— What is needed —
Filter these records by the string "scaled", copying each line that holds it.

— Data section —
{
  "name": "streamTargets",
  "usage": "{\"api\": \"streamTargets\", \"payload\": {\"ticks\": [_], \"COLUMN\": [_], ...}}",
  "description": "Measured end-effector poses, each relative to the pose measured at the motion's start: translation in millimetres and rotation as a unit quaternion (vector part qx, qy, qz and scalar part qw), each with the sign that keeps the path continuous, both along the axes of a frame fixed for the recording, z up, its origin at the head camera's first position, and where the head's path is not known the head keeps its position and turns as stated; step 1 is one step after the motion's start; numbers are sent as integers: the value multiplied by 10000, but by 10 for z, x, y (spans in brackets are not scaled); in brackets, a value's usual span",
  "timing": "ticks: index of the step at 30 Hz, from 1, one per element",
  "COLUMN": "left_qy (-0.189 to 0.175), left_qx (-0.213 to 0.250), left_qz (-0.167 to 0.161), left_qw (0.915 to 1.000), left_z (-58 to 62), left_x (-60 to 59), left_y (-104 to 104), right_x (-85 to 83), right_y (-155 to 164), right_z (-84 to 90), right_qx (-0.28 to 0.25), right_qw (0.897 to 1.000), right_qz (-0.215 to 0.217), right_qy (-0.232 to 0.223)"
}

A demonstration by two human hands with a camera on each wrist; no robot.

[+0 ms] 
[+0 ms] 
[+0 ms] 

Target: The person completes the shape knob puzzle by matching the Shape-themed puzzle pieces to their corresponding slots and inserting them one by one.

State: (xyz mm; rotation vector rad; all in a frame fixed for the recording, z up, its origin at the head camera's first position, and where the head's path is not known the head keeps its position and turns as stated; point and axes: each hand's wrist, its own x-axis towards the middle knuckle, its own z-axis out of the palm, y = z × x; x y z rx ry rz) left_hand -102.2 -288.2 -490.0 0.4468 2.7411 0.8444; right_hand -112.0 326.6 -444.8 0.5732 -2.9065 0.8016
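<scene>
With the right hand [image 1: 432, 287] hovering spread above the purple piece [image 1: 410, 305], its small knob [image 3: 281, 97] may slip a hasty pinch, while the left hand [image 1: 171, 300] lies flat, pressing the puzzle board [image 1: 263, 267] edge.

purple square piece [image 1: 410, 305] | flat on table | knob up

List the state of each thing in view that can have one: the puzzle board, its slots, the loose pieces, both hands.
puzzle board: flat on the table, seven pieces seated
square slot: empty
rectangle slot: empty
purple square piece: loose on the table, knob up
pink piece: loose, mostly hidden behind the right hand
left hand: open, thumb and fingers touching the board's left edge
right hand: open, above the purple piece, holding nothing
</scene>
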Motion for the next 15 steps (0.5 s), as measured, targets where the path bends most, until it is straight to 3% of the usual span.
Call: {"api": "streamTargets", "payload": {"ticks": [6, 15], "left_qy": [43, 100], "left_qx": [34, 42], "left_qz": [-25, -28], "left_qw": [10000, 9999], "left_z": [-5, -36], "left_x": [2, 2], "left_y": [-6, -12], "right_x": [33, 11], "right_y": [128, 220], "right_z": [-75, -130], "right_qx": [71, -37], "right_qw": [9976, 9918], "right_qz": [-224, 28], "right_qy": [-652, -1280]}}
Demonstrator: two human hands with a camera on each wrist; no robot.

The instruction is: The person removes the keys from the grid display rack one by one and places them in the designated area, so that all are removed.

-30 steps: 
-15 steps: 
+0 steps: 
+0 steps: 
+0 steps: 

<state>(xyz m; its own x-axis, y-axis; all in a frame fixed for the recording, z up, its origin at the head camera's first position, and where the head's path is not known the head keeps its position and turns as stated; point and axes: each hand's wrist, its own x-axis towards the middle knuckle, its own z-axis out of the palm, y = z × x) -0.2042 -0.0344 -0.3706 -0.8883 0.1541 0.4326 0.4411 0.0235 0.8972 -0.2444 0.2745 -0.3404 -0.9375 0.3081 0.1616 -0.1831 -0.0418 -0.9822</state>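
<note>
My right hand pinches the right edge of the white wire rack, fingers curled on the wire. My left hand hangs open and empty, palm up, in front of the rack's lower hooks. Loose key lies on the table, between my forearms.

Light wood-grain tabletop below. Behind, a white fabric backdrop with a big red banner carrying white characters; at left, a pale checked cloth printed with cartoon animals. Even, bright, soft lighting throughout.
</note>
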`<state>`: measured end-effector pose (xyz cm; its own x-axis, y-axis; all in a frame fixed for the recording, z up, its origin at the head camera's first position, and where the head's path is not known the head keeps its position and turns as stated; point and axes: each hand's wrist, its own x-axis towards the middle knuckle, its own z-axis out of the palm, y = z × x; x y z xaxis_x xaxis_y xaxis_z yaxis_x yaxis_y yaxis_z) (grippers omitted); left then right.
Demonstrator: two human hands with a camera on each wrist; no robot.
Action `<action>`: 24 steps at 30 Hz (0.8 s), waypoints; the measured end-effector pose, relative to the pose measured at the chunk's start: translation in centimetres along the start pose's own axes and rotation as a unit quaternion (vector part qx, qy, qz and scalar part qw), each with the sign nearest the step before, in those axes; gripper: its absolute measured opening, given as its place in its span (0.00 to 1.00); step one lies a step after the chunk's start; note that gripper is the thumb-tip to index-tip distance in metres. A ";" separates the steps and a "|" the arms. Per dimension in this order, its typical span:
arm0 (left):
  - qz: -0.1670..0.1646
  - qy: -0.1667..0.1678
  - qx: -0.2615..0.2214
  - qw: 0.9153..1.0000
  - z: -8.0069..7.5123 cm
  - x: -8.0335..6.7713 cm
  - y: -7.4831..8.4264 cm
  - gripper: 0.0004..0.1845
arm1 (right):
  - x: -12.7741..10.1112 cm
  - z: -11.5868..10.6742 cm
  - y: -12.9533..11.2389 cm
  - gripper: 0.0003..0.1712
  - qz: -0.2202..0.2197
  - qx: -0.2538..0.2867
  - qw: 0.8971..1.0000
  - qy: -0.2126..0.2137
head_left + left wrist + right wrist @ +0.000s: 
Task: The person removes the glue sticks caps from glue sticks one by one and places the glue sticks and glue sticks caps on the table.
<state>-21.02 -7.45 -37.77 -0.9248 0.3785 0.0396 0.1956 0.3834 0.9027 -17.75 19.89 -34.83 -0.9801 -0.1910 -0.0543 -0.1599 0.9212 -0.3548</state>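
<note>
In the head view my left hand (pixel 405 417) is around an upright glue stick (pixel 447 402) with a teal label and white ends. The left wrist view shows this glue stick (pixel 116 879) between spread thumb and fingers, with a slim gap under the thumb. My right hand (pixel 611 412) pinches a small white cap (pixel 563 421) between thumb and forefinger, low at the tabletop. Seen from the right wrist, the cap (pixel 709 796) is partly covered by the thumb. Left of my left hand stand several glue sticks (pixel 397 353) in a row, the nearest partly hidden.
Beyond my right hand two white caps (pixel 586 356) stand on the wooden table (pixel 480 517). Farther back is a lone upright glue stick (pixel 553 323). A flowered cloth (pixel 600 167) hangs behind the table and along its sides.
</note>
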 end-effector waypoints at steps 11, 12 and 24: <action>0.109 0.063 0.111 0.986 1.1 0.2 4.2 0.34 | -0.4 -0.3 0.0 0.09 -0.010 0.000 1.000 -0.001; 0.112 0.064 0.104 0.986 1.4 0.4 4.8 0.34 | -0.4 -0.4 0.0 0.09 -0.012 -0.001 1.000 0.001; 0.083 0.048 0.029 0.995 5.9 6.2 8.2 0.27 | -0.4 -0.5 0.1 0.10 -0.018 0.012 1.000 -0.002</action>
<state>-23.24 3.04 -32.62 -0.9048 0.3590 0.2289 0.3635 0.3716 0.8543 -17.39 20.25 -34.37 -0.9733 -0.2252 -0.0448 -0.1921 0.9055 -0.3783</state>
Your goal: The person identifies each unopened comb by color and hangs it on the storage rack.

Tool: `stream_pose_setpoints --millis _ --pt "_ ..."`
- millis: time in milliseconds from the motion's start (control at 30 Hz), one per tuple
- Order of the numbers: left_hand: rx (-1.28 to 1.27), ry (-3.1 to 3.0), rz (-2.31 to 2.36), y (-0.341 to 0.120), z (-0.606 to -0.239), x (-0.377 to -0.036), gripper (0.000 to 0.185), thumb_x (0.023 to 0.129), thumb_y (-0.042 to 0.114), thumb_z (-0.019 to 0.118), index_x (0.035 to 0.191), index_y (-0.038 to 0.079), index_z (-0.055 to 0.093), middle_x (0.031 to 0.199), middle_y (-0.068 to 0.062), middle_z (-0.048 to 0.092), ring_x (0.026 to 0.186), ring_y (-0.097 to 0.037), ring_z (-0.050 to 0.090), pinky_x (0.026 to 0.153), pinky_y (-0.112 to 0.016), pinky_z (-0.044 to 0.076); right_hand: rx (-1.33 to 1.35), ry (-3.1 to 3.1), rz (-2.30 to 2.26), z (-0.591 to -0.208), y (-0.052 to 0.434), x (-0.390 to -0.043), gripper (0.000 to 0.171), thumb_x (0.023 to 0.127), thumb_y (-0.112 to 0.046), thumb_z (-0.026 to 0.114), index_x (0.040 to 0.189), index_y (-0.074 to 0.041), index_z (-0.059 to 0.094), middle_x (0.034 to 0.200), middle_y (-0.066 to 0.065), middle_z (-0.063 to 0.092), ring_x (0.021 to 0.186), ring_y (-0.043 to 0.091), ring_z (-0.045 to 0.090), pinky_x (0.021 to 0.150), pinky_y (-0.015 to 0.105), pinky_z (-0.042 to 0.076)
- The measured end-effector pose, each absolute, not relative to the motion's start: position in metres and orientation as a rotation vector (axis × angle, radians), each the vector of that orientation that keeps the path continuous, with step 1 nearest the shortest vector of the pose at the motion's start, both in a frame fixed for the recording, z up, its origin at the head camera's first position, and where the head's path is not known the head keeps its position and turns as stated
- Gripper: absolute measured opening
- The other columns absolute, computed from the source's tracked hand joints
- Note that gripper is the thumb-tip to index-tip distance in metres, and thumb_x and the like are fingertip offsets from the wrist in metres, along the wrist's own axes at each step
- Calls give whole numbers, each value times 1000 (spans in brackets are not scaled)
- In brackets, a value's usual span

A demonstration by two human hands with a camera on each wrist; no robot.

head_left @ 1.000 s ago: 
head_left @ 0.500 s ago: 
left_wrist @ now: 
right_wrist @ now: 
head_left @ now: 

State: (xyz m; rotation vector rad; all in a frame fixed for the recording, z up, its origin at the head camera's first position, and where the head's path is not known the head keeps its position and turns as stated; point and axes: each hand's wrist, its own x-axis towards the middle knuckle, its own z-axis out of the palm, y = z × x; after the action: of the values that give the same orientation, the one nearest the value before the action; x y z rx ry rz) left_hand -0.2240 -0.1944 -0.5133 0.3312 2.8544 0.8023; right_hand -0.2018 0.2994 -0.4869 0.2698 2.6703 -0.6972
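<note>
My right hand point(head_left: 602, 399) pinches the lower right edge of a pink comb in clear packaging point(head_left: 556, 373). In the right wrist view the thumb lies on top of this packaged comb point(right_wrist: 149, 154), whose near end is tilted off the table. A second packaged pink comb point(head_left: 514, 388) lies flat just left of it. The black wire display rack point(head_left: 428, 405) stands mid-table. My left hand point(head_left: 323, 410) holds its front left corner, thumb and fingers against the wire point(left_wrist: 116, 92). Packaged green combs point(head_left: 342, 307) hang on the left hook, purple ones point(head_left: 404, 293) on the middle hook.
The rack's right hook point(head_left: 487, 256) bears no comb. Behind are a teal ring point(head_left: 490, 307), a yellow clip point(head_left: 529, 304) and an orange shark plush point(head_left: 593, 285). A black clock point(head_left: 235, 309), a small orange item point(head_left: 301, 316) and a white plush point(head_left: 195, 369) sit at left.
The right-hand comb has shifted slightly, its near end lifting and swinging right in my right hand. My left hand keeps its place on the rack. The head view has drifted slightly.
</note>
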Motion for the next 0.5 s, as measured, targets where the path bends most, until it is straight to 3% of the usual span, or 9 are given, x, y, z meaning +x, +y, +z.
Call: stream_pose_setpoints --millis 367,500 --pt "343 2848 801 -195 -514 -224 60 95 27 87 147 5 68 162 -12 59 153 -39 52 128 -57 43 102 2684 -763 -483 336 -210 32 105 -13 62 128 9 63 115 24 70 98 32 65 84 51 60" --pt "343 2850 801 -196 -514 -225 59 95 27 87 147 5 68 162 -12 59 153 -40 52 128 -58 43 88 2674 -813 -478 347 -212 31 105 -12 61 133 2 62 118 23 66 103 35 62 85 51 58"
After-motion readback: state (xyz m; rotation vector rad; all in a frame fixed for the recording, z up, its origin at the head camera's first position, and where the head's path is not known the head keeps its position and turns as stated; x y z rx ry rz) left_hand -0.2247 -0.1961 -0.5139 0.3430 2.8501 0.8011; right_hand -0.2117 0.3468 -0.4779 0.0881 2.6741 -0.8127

— Task result —
  "description": "Measured end-effector poses, each relative to the pose measured at the motion's start: translation in millimetres and rotation as a unit quaternion (vector part qx, qy, qz and scalar part qw), each with the sign that keeps the path continuous, both along the axes of a frame fixed for the recording, z up, its origin at the head camera's first position, and where the head's path is not known the head keeps its position and turns as stated; step 1 is one step after the motion's start; numbers are sent as integers: the value multiplied by 10000, but by 10 for z, x, y (spans in brackets are not scaled); in brackets, a value's usual span",
- Calls give whole numbers, each value times 1000 (spans in brackets are not scaled)

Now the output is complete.